Wer diese Phase überwunden hat, die Planspiele der Science-Fiction wieder aus dem Giftschrank holt und doch noch mal einen Blick darauf wirft, wird sehen, dass sie gar nicht so entmutigend sind, wie zunächst befürchtet. Zum einen folgt dort auf die Katastrophe zumeist der Wiederaufbau der Gesellschaft, womöglich stärker und besser als zuvor, so in Stephen Kings „The Stand“ oder in George Stewarts „Leben ohne Ende“. Selbst Sakyō Komatsu, der mit „Der Tag der Auferstehung“ eine der pessimistischsten Varianten des Pandemie-Szenarios geschrieben hat, lässt am Ende zumindest ein wenig Raum für Hoffnung. Tatsächlich haben auch in unserer gegenwärtigen Realität bereits die Diskussionen über die Zeit danach begonnen. Die Kommerzialisierung des Gesundheitswesens ist als großer Fehler erkannt worden, manche reden vom Ende der neo-liberalen Politik, die vierzig Jahre lang das Weltgeschehen bestimmt hat.
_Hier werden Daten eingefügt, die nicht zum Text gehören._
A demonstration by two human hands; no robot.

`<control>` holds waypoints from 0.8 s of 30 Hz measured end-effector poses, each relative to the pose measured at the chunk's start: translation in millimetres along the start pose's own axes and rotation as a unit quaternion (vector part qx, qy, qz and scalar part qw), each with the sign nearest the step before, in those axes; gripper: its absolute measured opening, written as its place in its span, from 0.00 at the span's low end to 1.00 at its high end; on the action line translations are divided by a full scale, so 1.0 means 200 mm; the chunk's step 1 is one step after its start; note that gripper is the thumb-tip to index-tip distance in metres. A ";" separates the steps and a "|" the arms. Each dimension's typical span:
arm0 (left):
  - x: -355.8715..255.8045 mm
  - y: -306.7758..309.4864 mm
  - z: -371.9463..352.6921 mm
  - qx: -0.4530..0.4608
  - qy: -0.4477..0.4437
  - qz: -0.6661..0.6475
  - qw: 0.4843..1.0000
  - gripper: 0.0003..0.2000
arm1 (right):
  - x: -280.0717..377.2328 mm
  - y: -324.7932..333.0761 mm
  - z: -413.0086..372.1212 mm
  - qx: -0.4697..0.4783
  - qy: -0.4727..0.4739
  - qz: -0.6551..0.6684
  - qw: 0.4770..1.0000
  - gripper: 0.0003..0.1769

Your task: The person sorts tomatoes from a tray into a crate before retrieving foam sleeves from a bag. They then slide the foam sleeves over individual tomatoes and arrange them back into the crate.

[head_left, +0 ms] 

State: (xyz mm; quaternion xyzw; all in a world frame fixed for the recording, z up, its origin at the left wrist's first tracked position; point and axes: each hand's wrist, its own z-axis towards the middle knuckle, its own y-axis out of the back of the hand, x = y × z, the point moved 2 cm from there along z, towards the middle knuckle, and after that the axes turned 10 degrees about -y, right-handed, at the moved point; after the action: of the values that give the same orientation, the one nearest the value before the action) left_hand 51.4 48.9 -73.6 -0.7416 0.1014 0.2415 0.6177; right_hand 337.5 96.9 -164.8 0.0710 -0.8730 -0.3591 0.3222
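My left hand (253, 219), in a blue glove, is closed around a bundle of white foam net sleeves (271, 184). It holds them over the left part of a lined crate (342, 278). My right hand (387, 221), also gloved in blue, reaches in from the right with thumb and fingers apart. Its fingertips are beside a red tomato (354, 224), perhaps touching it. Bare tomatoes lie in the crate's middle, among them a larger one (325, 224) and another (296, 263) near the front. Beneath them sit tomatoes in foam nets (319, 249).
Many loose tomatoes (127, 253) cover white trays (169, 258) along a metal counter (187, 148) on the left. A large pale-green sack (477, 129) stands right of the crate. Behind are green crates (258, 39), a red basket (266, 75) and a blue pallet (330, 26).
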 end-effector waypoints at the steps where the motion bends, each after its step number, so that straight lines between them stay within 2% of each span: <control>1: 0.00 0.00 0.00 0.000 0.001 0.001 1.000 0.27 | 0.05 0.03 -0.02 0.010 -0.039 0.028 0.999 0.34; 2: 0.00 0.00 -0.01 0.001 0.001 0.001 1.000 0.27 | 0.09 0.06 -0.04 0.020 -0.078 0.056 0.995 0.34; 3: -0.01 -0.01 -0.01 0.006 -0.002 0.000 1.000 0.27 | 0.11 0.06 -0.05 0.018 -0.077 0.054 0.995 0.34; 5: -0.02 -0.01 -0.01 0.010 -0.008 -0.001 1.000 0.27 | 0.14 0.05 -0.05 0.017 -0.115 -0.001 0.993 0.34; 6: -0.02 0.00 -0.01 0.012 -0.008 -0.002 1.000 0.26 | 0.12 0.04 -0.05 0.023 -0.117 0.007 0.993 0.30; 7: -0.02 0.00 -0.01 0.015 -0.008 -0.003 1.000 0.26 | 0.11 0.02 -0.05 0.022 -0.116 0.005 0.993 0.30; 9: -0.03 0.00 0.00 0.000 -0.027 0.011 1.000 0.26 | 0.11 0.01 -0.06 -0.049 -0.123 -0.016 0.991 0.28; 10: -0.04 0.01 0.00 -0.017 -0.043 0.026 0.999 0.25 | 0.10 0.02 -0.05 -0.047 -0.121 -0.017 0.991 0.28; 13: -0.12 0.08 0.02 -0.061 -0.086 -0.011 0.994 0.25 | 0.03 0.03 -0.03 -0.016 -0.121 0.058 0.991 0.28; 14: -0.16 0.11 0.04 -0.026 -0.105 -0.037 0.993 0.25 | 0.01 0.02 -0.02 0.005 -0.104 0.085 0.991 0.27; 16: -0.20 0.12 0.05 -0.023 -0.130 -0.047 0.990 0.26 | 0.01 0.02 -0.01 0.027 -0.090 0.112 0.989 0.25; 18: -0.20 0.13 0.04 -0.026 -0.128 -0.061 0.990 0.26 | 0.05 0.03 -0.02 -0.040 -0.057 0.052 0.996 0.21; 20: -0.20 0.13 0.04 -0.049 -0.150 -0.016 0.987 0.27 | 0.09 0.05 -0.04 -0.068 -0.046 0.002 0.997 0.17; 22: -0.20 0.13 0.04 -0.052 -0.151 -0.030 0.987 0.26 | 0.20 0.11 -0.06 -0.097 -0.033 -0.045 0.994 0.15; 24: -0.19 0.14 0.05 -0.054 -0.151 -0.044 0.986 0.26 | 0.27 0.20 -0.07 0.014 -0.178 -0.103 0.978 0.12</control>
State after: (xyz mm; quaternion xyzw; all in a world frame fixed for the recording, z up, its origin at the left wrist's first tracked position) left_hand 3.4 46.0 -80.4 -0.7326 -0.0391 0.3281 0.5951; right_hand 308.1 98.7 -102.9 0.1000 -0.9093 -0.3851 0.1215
Zum anderen geht es in den fiktiven Szenarien eigentlich immer um Killerviren. Deren Todesraten liegen nahe bei hundert Prozent. Oft stammen sie aus geheimen Militärlaboratorien, manchmal (wie in dem Film „Outbreak“) sind es auch natürlich entstandene Krankheitserreger, für die sich dann das Militär so stark interessiert, dass es den Kampf gegen die Epidemie behindert. Es geht immer um das Überleben der Menschheit, um alles oder nichts. Das muss auch so sein: Wer nur zwei Stunden zur Verfügung hat, um maximale Spannung aufzubauen, ist gut beraten, die Einsätze so hoch wie möglich zu schrauben.